There has been a lot of interest recently in online
Hemodiafiltration (olHDF) with multiple studies
published in the past year. It is a technique which has gained favor in
Europe (albeit with a lack of hard evidence) while being not utilized at all in
the US for various reasons. HDF involves the addition of convective clearance,
hemofiltration, to the diffusive treatment of hemodialysis (HD) which gives
better clearance of middle sized uremic toxins. Very large volumes of plasma
water are ultrafiltered using a high flux dialyzer with replacement solution
needed to maintain fluid balance. As a large volume of fluid is infused
directly into the patient, this infusate needs to be ultrapure with low levels
of pyrogen and microbial contamination. The development of online generation of
ultrapure replacement fluid, directly from the water treatment plant, has
facilitated the roll out of olHDF in Europe. Safety concerns have also been
addressed. Previously reported benefits, apart from middle molecule clearance,
have included better phosphorous removal, improved intra-dialytic blood
pressures, lower levels of EPO resistance, improved quality of life among
others but hard outcome data has been lacking until recently. The past year has
seen the publication of 3 randomized controlled trials examining olHDF versus
conventional HD.
The Convective Transport Study randomly assigned 714
patients to either olHDF or low flux HD. There was no difference between the
groups in the primary outcome of all-cause mortality after a 3 year follow-up.
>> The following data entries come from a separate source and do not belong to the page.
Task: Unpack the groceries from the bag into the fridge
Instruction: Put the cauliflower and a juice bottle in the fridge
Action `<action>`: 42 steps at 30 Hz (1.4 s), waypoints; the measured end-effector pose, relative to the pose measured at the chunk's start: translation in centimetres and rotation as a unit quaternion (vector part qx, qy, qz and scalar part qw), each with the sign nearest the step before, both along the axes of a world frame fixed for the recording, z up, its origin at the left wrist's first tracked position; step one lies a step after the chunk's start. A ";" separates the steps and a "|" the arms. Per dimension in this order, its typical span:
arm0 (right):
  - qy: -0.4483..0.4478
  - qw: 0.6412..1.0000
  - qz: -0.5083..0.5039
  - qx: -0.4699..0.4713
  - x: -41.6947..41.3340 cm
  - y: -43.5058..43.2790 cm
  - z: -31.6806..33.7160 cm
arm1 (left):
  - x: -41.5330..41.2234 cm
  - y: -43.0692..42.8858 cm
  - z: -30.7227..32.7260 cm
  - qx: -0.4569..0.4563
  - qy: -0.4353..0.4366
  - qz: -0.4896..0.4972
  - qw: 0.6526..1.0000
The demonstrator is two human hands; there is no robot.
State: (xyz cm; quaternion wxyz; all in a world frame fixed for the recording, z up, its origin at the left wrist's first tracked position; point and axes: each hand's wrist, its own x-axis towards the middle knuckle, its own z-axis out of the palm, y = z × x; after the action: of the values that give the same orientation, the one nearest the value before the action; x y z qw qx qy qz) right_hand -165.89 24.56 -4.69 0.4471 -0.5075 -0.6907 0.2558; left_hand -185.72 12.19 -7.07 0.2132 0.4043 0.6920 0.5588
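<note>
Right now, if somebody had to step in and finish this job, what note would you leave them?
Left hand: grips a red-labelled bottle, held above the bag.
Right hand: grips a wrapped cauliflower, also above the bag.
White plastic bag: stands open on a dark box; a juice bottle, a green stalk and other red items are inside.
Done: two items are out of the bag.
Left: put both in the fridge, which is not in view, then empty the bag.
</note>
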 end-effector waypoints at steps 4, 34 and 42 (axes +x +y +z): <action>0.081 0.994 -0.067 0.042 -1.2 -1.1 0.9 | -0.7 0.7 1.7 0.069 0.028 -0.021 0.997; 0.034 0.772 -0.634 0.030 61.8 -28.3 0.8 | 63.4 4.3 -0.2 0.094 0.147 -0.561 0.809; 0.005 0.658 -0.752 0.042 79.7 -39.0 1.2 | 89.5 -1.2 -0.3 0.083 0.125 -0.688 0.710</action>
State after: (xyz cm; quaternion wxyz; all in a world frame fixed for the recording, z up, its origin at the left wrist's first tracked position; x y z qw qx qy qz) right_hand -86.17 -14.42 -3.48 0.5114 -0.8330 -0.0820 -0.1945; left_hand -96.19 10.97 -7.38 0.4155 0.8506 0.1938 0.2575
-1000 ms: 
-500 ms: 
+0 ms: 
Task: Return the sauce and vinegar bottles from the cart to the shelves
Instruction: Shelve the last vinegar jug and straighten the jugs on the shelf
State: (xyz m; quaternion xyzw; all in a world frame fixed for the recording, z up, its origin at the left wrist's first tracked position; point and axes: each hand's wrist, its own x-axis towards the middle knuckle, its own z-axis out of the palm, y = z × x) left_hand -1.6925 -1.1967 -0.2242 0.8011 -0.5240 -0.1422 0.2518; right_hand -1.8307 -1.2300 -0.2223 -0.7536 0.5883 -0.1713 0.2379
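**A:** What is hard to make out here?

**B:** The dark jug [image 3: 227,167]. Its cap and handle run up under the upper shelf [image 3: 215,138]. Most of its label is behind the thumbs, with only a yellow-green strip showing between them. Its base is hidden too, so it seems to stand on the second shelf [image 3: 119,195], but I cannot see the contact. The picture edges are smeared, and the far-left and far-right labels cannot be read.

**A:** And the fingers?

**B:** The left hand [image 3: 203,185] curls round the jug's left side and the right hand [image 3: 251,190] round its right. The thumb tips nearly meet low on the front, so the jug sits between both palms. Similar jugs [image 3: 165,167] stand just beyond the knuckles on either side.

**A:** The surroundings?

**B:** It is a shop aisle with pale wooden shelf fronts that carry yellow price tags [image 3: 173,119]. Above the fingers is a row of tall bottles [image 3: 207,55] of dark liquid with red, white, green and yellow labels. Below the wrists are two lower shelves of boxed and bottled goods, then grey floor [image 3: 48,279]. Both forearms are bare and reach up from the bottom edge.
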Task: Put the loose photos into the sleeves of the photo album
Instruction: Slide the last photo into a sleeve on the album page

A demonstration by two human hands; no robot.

However, in post-hoc analyses, receiving high dose olHDF (>22L of convective
volume per session) was associated with a lower all-cause mortality compared to
low flux HD (HR 0.62).
This study randomized 782 patients to olHDF or high flux HD.
The composite endpoint of all-cause mortality and nonfatal cardiovascular event
rate was not different between the groups after a 2 year follow-up. However,
again in a post-hoc analysis, a higher delivered dose of convective clearance (>17.4L,
the median clearance) was associated with a lower risk of overall (RR 0.54) and
cardiovascular mortality (RR 0.29).
The latest study set out to deliver a high dose of
replacement fluid and they succeeded (median convective volumes approximately
23L). They assigned 906 patients to either continue their current modality (mostly
high flux HD) or switch to olHDF. The primary outcome of all-cause mortality
occurred 30% less frequently in the olHDF group (p=0.01) after approximately 2
years.
Verdict: My previous experience with olHDF involved using it
in an ad-hoc basis for patients with uremic symptoms despite ‘adequate’ KT/V
urea or in patients with long dialysis vintage (extrapolating results from the
HEMO study as high flux HD is a form of low dose HDF). Many European
Nephrologists have presumed outcomes would be better but with very little data
to back that up. We now have 3 RCTs suggesting a relationship between high dose
olHDF and improved mortality. In our dialysis patients with such high mortality
and with few interventions proven to impact this over decades, these results
should be appreciated by the Nephrology community. It is at least time to
reconsider the barriers to its use.
Posted by Paul Phelan
6 comments:
Unfortunately, the big Corporate America bullies (Fresenius, Baxter/Gambro and Davita) do not have FDA clearance for OL-HDF. Gambro and Fresenius both highly recommend OL-HDF for their Euro patients but refuse to allow Americans the same benefits - isnt it odd?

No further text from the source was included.